=== Aim of the exercise ===
Work through the data below and give the number of lines holding the word "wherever", without any other text.

=== Stored items from a collection ===

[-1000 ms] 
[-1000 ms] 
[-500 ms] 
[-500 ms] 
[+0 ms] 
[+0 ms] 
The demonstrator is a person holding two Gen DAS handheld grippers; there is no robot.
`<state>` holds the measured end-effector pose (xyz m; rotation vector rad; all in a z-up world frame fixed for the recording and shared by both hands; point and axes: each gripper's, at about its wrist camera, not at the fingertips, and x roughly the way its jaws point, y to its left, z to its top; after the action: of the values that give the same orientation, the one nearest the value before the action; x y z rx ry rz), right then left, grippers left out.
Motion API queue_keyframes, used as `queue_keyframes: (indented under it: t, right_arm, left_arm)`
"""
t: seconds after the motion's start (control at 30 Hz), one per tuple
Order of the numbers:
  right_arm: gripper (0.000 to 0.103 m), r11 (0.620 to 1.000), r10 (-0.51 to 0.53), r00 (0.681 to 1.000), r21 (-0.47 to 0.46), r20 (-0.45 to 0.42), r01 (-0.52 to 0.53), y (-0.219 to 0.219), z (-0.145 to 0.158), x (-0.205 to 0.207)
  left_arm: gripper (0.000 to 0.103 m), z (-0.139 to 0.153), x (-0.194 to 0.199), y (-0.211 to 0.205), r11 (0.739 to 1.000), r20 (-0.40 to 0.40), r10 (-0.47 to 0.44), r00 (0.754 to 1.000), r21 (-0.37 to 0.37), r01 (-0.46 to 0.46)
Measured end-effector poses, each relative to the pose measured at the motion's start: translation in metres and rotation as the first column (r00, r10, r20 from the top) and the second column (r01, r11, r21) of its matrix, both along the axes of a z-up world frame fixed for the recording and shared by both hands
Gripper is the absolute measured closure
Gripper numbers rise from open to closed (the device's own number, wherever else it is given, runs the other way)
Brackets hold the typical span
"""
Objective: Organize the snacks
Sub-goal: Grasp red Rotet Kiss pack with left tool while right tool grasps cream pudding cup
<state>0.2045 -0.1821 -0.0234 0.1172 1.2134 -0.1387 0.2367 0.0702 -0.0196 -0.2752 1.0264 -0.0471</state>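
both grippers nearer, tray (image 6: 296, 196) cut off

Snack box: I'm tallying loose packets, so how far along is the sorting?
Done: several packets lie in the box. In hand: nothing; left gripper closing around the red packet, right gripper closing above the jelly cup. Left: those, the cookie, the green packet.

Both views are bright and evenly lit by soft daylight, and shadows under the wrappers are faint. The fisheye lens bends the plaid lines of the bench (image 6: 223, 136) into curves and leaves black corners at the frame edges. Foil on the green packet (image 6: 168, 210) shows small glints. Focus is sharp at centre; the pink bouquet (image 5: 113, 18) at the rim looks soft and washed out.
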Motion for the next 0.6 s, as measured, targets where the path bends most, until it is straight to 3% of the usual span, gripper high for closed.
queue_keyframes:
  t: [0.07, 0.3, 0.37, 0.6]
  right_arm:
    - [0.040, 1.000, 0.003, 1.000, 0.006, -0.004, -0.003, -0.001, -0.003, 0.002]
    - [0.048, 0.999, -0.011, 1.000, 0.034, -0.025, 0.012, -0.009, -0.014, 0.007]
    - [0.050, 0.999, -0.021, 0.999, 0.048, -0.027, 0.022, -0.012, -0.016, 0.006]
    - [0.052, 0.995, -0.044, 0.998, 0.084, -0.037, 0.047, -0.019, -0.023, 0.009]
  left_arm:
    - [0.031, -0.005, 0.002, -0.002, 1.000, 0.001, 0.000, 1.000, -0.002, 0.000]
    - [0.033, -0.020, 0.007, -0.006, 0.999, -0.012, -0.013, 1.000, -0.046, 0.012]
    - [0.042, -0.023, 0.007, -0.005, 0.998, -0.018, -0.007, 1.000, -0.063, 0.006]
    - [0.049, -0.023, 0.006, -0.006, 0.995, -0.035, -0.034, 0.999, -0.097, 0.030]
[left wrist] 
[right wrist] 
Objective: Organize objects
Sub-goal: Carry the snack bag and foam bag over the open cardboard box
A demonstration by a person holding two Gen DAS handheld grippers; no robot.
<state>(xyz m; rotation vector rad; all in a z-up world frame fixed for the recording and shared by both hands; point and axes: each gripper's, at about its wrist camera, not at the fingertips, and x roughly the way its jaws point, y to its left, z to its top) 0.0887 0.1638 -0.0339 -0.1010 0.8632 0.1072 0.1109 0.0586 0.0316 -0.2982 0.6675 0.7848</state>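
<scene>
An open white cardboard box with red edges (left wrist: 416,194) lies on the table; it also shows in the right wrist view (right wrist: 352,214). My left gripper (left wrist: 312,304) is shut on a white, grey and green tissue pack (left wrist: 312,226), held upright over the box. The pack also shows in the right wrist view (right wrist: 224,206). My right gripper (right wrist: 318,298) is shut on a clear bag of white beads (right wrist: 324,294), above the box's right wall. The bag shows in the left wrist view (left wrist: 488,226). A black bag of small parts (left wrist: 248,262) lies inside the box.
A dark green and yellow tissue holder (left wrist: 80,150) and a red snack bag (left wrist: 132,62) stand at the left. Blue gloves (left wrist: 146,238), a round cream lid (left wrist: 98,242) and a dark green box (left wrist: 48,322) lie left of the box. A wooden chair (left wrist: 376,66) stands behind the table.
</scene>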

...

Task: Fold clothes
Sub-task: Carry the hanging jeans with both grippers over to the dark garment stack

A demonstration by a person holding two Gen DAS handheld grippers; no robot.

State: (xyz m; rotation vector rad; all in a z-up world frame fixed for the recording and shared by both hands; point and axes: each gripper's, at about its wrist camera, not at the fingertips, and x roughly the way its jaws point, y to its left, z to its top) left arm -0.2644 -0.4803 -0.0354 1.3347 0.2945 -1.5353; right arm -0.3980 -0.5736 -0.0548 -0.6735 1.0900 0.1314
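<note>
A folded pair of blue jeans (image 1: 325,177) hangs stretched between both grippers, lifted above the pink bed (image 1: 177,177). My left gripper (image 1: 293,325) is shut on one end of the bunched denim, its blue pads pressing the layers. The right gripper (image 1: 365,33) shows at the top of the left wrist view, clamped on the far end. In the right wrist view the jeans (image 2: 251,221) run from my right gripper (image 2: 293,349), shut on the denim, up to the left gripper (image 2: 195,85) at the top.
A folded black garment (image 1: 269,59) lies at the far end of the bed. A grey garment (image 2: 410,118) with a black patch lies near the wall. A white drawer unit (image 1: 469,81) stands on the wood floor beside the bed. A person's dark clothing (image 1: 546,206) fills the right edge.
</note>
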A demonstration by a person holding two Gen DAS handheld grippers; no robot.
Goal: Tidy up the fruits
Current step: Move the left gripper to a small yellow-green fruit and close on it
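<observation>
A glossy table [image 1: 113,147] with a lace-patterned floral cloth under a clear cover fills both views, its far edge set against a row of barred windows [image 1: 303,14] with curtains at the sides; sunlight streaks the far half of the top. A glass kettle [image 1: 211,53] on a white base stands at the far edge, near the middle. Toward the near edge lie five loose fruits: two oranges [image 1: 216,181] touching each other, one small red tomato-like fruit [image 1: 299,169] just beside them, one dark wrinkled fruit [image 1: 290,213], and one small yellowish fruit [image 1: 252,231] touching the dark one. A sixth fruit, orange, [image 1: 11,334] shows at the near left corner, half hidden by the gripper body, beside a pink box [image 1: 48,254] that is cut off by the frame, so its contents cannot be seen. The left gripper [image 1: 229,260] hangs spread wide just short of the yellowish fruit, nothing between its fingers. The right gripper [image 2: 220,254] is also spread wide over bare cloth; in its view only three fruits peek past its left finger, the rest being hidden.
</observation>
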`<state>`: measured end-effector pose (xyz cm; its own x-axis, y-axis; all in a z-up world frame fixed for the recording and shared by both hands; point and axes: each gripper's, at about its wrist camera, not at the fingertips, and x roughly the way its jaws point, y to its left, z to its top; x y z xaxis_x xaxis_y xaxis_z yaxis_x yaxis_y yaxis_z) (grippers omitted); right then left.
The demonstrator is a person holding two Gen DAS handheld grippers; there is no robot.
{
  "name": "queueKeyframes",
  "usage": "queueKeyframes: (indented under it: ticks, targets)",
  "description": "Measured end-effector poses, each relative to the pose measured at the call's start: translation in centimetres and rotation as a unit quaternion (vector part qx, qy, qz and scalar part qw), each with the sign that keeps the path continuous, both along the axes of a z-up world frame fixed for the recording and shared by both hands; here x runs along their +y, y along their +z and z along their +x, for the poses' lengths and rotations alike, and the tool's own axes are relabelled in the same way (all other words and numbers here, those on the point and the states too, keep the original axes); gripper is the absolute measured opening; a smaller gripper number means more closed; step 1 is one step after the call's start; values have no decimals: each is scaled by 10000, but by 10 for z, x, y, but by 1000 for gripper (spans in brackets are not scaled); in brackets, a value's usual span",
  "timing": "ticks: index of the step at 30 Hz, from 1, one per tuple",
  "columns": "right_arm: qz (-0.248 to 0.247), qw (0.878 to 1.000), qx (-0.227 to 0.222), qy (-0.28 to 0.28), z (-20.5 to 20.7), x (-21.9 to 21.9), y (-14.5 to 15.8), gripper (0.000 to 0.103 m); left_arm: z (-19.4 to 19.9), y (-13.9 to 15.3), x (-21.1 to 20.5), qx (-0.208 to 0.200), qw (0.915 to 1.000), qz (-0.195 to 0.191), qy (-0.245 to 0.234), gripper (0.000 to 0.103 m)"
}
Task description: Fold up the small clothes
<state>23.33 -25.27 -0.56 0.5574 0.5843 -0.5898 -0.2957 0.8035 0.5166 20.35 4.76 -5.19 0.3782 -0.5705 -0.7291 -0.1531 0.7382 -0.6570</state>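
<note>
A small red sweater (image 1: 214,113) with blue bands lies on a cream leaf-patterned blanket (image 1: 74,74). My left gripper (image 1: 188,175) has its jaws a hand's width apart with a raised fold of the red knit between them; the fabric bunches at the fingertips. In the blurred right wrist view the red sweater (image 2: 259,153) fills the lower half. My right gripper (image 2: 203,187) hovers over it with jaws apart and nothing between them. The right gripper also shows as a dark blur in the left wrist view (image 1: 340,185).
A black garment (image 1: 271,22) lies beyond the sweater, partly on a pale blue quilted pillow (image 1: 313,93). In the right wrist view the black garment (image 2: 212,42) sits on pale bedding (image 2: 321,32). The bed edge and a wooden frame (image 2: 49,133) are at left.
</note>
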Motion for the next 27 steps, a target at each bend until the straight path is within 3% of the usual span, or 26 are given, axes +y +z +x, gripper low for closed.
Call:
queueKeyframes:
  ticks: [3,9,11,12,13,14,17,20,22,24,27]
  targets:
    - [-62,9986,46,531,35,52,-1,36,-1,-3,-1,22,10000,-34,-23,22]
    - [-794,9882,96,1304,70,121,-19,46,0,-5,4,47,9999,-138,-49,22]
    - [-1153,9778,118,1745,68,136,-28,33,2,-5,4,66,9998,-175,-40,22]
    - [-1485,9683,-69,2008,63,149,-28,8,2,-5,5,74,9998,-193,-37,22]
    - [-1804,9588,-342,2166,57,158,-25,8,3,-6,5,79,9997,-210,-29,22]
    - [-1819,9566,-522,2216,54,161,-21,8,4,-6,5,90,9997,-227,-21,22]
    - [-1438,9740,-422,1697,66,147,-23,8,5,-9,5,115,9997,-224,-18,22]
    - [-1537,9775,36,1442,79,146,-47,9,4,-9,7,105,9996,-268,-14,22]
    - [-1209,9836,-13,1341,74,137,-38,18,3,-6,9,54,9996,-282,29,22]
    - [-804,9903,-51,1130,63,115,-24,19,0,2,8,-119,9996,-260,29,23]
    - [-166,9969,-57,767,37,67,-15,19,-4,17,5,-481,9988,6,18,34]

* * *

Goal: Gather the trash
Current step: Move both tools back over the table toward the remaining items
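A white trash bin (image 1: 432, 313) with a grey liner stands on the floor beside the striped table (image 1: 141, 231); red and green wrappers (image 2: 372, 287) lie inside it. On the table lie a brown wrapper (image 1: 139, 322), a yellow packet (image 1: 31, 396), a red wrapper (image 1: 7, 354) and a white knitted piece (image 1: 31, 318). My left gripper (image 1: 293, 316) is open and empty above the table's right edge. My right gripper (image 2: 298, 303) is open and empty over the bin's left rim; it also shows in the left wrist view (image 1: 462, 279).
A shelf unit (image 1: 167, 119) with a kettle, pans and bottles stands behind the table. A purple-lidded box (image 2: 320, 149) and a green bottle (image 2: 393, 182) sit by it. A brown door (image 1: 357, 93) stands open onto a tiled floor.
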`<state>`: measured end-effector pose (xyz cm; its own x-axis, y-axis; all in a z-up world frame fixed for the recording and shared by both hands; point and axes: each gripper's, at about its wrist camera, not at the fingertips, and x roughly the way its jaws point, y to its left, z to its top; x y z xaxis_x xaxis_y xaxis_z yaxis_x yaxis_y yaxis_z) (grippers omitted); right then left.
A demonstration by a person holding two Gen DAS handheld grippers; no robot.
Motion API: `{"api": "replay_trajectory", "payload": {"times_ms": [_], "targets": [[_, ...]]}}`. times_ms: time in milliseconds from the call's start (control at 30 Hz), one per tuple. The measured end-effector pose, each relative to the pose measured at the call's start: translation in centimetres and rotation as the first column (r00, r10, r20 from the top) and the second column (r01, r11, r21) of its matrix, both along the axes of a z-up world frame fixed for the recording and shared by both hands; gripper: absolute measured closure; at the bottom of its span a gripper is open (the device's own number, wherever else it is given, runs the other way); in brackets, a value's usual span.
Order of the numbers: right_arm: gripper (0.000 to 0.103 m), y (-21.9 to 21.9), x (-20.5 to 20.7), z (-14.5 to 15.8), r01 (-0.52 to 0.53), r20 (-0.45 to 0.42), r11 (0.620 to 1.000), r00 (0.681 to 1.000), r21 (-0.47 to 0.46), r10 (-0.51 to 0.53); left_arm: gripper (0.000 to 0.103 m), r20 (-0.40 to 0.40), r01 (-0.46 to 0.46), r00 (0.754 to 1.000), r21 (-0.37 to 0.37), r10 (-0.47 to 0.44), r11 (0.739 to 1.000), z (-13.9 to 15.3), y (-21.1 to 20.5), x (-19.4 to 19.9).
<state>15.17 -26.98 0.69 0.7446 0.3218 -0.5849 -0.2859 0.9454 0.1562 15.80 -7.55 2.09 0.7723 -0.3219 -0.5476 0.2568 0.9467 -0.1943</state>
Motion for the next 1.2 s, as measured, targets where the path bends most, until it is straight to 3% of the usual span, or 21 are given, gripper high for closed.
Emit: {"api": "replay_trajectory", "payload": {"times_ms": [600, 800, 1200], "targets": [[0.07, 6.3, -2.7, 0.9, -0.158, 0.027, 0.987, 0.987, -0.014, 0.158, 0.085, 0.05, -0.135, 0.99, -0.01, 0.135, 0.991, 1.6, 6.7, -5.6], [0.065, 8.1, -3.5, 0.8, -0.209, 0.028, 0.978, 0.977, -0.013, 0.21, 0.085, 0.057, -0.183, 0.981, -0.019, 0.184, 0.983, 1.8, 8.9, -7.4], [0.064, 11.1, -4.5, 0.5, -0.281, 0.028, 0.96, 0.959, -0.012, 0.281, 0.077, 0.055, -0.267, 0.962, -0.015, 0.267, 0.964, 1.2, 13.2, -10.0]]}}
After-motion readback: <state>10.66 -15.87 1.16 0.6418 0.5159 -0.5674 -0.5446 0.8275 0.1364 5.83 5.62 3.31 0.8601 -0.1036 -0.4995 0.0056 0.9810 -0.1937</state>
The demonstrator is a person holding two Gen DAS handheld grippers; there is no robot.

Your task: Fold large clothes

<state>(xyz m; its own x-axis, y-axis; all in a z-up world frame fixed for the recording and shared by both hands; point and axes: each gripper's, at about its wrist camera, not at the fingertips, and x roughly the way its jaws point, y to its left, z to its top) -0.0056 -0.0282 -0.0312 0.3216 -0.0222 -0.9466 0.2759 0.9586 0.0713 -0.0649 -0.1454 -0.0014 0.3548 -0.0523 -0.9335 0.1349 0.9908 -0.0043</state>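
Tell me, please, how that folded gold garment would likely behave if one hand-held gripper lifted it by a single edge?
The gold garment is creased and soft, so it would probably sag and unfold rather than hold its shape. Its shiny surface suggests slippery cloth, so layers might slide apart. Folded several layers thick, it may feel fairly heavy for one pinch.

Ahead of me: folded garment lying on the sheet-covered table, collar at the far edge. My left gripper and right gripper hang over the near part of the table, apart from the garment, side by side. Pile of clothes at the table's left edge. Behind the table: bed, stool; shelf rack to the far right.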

=== Your solution ===
2